Reproduce the top of the data verbatim, through and including the line that contains "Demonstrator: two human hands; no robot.".

--- Data Enclosed Below ---

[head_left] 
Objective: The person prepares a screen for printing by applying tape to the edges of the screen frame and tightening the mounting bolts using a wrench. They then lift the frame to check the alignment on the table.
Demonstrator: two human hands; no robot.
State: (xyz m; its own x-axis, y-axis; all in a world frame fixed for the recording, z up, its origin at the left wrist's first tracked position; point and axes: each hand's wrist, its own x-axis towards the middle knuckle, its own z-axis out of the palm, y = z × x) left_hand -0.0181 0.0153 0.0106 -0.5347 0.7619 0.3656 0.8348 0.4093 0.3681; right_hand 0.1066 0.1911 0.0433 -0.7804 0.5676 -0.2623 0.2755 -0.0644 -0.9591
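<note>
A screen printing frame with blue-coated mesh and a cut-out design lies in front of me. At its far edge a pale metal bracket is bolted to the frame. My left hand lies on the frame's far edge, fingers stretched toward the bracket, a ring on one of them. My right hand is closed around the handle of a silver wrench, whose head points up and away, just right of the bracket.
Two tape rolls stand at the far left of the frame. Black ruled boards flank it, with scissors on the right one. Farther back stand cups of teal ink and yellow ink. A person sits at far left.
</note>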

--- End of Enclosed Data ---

_Response to the task_.
[head_left] 
Objective: The person prepares a screen for printing by applying tape to the edges of the screen frame and tightening the mounting bolts using a wrench. They then lift the frame to check the alignment on the table.
Demonstrator: two human hands; no robot.

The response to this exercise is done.